▶ [WHAT TO WORK ON]
The answer must be only the lines below from the one holding "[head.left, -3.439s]" down to the one holding "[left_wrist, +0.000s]", ends included, printed exactly; please omit all pictures.

■ ■ ■ ■ ■

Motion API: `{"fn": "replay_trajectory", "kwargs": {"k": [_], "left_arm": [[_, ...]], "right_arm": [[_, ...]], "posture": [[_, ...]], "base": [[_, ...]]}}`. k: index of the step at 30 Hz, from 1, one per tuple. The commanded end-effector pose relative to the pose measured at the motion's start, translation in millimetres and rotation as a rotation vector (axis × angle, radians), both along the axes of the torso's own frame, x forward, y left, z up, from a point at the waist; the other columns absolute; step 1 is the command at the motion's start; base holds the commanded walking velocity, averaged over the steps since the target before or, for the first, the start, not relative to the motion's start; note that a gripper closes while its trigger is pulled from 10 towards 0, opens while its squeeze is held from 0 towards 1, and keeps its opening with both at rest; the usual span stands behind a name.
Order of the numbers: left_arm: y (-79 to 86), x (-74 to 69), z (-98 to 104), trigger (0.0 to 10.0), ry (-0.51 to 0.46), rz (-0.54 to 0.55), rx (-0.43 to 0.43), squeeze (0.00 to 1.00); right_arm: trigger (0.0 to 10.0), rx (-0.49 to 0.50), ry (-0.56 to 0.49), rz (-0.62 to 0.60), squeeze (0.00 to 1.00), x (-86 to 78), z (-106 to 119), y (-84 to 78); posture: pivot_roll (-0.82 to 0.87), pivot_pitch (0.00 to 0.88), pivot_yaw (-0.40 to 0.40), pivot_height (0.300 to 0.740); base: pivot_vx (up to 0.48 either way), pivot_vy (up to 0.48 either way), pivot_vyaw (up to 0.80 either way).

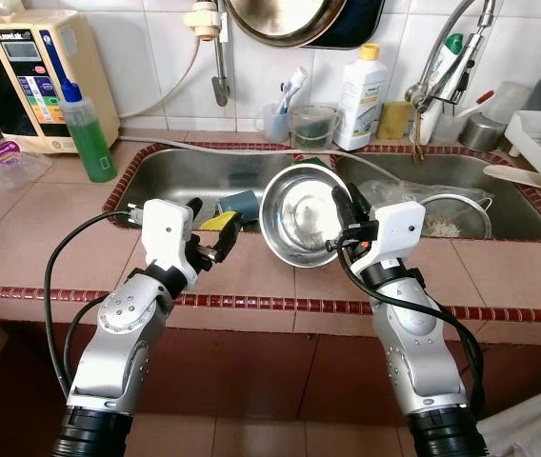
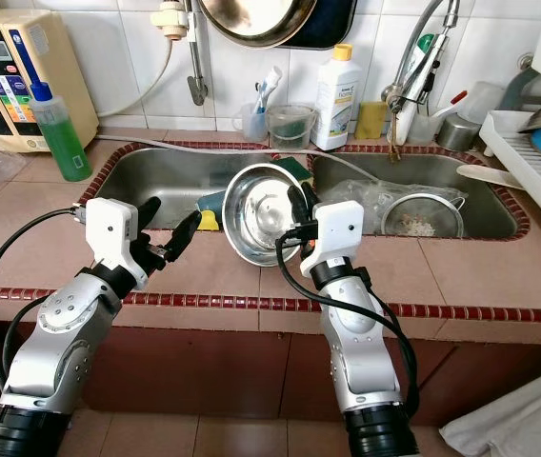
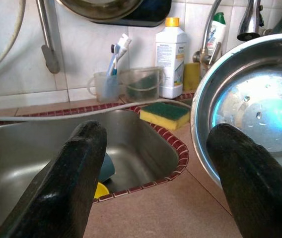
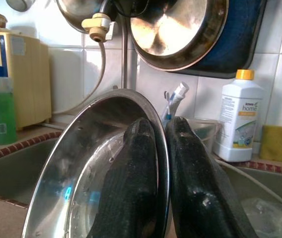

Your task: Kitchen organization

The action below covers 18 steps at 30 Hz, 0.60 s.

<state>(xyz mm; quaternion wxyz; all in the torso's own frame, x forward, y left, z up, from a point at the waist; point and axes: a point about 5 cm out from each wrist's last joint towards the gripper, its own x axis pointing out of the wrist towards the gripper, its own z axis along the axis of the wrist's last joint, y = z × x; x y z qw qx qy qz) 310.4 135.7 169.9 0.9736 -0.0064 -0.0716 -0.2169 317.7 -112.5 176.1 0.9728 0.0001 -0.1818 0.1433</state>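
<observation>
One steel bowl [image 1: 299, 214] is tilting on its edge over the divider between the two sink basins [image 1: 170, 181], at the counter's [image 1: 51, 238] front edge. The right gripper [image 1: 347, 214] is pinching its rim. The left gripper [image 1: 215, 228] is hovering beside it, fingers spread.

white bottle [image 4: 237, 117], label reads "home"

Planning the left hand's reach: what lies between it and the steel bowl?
Only bare counter tile: the left wrist view shows the open left hand beside the bowl, held by the right hand. The sponge sits farther back.
</observation>
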Motion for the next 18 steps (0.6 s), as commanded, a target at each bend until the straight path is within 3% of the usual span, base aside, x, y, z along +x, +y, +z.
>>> {"fn": "replay_trajectory", "kwargs": {"k": [1,12,18], "left_arm": [[0.4,-1.4,2.8,10.0,-0.007,-0.004,0.005,0.0],[1.0,-2.7,3.3,10.0,-0.005,-0.007,-0.006,0.0],[1.4,-2.6,3.8,10.0,-0.003,-0.004,-0.013,0.0]], "right_arm": [[10.0,0.0,-0.013,-0.003,0.0,-0.6,2.5,-1.7],[10.0,-0.004,-0.005,-0.002,0.0,-1.7,1.0,-2.3],[10.0,-0.004,-0.004,0.004,0.0,-1.8,1.1,-1.6]], "posture": [[-0.08,0.063,0.017,0.74],[-0.09,0.081,0.016,0.74],[-0.08,0.083,0.014,0.74]], "base": [[0.0,0.0,0.0],[0.0,0.0,0.0],[0.254,0.0,0.0]]}}
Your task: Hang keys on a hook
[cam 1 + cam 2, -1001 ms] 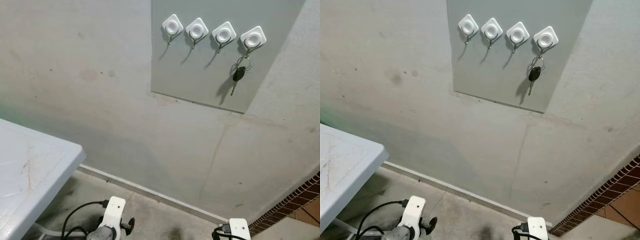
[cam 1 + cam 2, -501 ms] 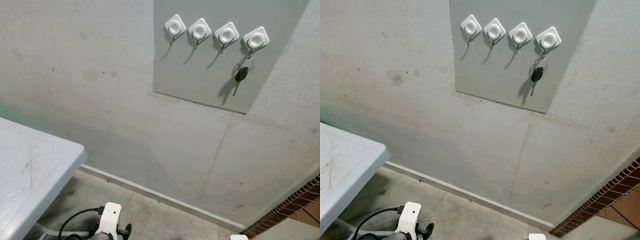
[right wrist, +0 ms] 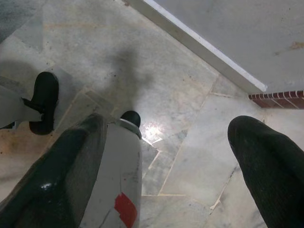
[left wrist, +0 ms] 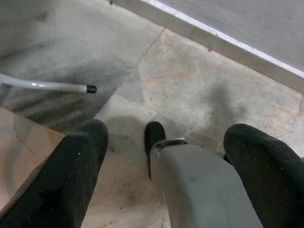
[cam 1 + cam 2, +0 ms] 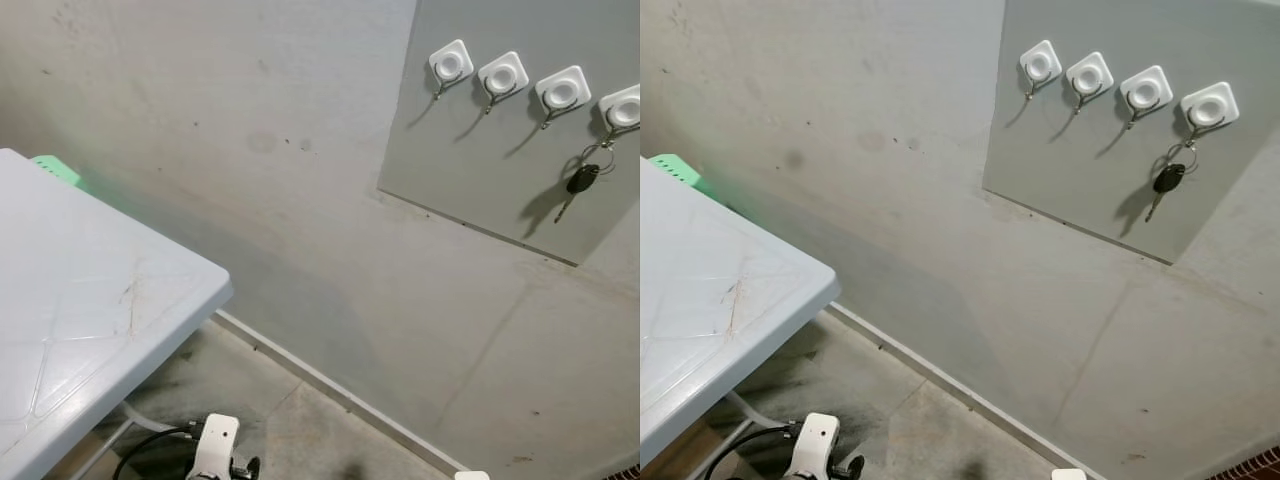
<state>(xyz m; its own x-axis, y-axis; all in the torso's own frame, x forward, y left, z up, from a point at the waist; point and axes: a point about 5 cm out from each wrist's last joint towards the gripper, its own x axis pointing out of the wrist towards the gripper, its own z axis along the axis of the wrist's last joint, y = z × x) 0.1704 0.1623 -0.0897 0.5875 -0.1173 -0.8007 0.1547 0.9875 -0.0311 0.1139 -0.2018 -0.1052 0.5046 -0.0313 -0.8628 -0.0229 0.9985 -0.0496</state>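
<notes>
On rightmost hook [image 5: 1208, 107], keys [image 5: 1163, 181], well above both lowered grippers

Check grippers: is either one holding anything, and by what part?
Nothing held. The left gripper and right gripper are both open over the floor. The keys already hang from the rightmost hook.

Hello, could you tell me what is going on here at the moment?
The keys already hang from the rightmost of four white hooks on a grey panel fixed to the wall. Nothing is being handled: both arms hang low, and the left tool and right tool are open and empty, pointing down at the stone floor. A white table stands to the robot's left.
</notes>
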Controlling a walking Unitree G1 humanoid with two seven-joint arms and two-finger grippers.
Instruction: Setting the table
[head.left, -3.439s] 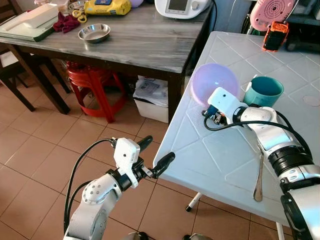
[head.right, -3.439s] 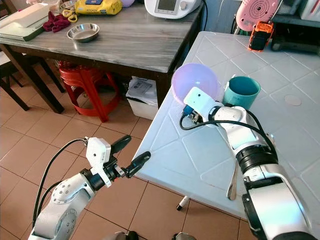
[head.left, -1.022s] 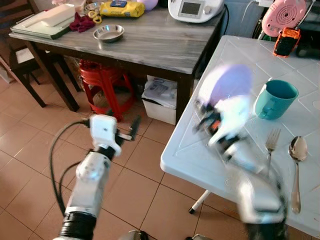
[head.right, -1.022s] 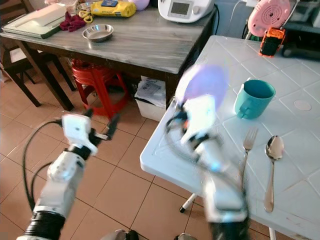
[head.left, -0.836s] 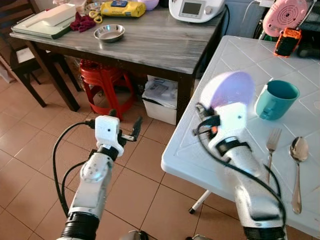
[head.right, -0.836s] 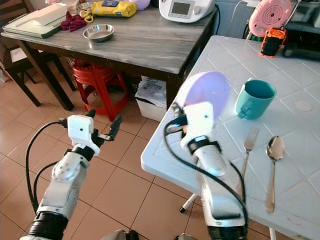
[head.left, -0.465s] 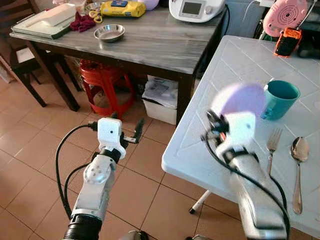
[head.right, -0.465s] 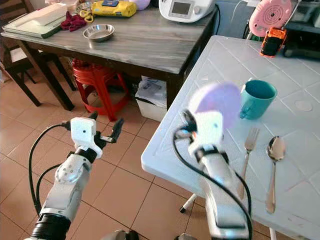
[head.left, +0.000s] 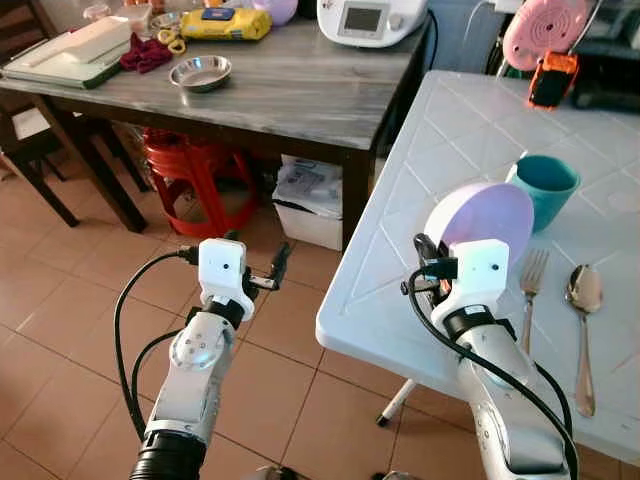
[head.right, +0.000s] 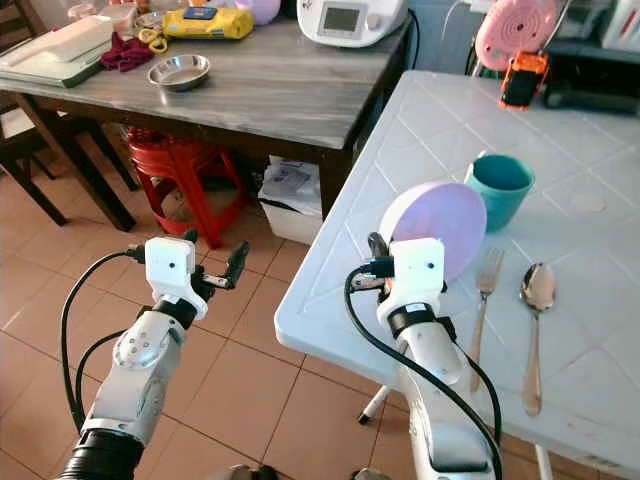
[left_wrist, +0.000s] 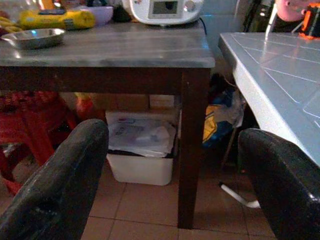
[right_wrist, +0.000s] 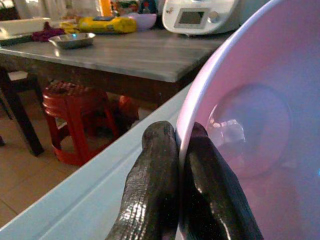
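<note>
The white plastic table (head.left: 470, 130) carries the place setting, and the right gripper (right_wrist: 176, 150) holds the lilac bowl (head.left: 480, 220) tipped on edge above the table's left edge, near its front corner. The two black fingers (right_wrist: 155, 175) are pressed together on the bowl's rim, one outside and one inside, so the whole bowl hangs from a thin pinch.

That looks like the main risk: a smooth rim held at one spot could pivot or slip, and the bowl could drop onto the table or roll off the left edge to the tiled floor (head.left: 60, 320). Set down while tilted, it would likely rock or skid rather than settle on its base. A sideways swing could knock the teal mug (head.left: 545, 185), which stands just behind the bowl, or push the fork (head.left: 528, 290), which lies just beside the right arm.

The spoon (head.left: 582, 310) lies beside the fork, toward the front edge, so the free space for the bowl seems to be the bare stretch between the fork and the left edge.

The dark wooden table (head.left: 250, 85) stands beyond the white table's left edge, with a steel dish (head.left: 200, 70) and a red stool (head.left: 190, 170) under it. The left gripper (head.left: 262, 275) hovers over the floor, fingers spread and empty.
</note>
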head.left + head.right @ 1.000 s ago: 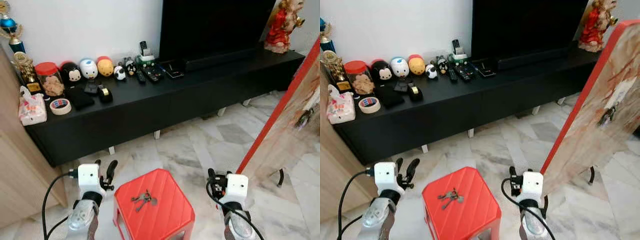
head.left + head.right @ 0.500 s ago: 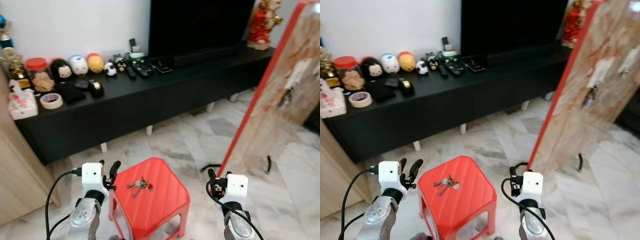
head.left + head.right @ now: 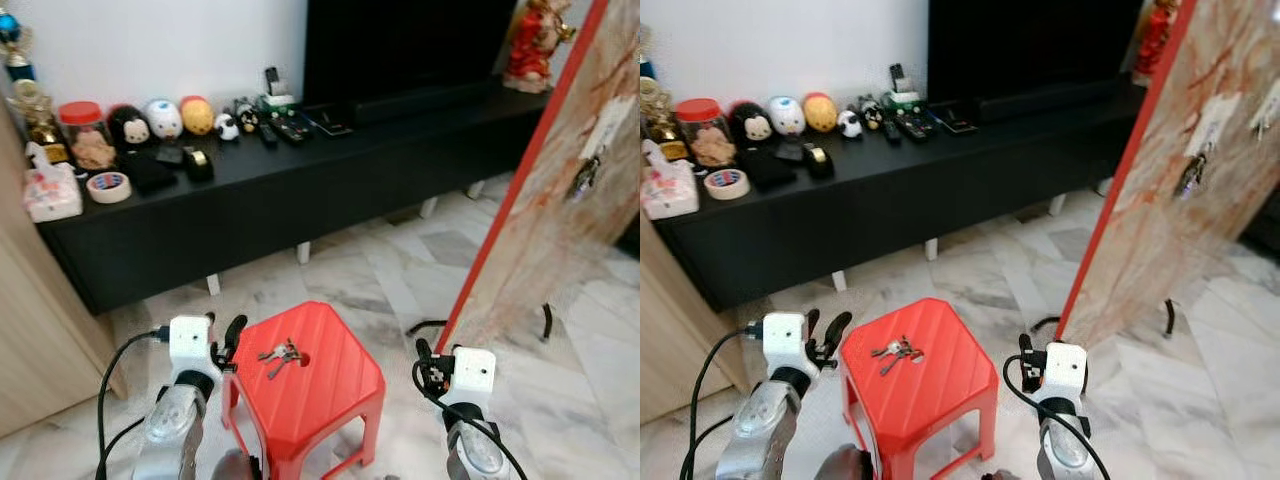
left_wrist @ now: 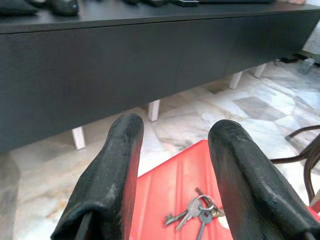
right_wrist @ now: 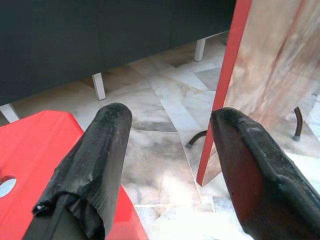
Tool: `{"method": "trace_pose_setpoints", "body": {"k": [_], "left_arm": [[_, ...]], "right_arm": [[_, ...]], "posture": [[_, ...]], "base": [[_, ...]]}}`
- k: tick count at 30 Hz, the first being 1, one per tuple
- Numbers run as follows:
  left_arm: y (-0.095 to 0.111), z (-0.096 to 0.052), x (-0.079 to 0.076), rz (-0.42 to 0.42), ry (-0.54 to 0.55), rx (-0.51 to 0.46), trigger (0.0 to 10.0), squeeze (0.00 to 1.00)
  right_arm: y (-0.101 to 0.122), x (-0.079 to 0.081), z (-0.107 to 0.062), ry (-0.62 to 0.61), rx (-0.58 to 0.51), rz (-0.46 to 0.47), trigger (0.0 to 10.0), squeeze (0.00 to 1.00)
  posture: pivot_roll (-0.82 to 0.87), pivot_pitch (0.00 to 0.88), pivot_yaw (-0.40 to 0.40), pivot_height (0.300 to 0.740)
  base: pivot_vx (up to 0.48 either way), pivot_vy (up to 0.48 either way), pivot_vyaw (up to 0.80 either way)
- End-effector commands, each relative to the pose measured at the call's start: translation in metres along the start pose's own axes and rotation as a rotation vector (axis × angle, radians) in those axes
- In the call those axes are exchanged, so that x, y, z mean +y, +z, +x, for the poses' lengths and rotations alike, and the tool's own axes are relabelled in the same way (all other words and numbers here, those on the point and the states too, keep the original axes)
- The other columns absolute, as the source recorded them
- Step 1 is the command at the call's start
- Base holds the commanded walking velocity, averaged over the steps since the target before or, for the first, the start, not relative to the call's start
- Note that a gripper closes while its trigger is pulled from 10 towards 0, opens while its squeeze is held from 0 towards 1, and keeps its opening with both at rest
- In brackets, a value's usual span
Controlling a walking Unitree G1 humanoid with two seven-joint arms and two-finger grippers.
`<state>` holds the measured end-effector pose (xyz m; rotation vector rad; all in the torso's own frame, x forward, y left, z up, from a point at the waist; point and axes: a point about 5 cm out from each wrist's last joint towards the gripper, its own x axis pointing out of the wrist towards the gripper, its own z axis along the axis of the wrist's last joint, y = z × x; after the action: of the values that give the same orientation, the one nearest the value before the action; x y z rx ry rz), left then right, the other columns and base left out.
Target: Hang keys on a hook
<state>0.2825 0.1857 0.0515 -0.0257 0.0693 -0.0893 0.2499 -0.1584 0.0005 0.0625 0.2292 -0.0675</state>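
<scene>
Keys [image 4: 196, 210] on red stool [image 3: 320, 385]; left gripper [image 4: 172, 165], right gripper [image 5: 165, 150] both spread (hook board [image 3: 1200, 170] in eye views).

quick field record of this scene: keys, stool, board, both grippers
keys: bunch of keys lying on top of the red stool, untouched
board: red-edged board leaning at the robot's right, a small dark item hanging on it
left gripper: left gripper open, beside the stool, aimed toward the keys
right gripper: right gripper open, to the stool's right, near the board's foot
</scene>
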Motion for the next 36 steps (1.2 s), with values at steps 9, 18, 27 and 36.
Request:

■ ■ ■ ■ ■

▶ [EXPECTED OUTPUT]
[head.left, -3.439s] 
[head.right, -3.439s] 
[head.left, -1.022s] 
[head.right, -1.022s] 
[head.left, -0.836s] 
[head.right, -0.836s] 
[head.left, -0.465s] 
[head.right, -0.465s] 
[head.left, +0.000s] 
[head.right, +0.000s] 
[left_wrist, +0.000s] 

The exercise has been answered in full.